◆ Task to carry out:
Take the material below from its first line through the line containing "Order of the" and, please, write those lines again exactly.
* * * * *
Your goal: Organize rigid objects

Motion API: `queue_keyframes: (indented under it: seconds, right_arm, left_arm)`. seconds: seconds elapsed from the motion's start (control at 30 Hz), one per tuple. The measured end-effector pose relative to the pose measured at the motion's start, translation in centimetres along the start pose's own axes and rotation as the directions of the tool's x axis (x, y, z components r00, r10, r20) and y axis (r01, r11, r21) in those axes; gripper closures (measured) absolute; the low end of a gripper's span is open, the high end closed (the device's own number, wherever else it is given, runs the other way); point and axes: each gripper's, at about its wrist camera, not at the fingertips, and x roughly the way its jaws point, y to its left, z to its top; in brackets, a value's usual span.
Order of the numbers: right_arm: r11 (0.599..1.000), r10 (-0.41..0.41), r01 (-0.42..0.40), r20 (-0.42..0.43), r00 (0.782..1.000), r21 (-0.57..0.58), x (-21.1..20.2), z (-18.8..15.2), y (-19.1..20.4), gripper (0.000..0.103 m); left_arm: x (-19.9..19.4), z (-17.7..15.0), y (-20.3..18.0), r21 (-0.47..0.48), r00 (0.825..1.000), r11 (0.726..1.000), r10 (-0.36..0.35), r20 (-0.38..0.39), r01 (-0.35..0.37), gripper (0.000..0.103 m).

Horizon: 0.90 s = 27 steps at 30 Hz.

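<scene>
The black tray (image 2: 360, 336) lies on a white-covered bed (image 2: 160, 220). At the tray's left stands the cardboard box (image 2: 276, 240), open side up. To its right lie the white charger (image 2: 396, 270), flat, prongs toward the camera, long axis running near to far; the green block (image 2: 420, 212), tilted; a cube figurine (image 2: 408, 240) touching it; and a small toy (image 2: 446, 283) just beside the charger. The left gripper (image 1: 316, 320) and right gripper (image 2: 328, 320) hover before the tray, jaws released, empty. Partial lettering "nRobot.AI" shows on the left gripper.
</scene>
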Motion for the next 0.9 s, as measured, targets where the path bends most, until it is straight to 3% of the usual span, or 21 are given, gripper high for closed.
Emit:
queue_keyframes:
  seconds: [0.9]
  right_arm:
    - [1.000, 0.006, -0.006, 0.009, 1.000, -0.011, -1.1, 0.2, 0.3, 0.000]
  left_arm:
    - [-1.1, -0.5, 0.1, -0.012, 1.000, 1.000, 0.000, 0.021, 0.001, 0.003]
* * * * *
◆ Written solution:
Your goal: Organize rigid objects

Motion API: `queue_keyframes: (indented under it: seconds, right_arm, left_arm)`. seconds: seconds elapsed from the motion's start (control at 30 Hz), one per tuple. The measured end-effector pose relative to the pose measured at the motion's start, translation in centimetres along the start pose's own axes and rotation as the directions of the tool's x axis (x, y, z components r00, r10, r20) and y axis (r01, r11, r21) in those axes; gripper closures (measured) absolute; the low end of a gripper's span is open, the high end closed (the device's own number, wherever else it is given, runs the other way); point and axes: each gripper's, at about its wrist camera, not at the fingertips, and x roughly the way its jaws point, y to its left, z to its top; in brackets, a value's usual span.
Order of the numbers: right_arm: r11 (0.599..1.000), r10 (-0.41..0.41), r01 (-0.42..0.40), r20 (-0.42..0.43), r00 (0.782..1.000), r21 (-0.57..0.58), x (-21.1..20.2), z (-18.8..15.2), y (-19.1..20.4), gripper (0.000..0.103 m); left_arm: x (-19.9..19.4), z (-17.7..15.0), y (-20.3..18.0), r21 (-0.47..0.48), r00 (0.825..1.000), r11 (0.726..1.000), r10 (-0.36..0.35), r20 (-0.38..0.39), r01 (-0.35..0.37), gripper (0.000..0.103 m).

The exercise requires no more work.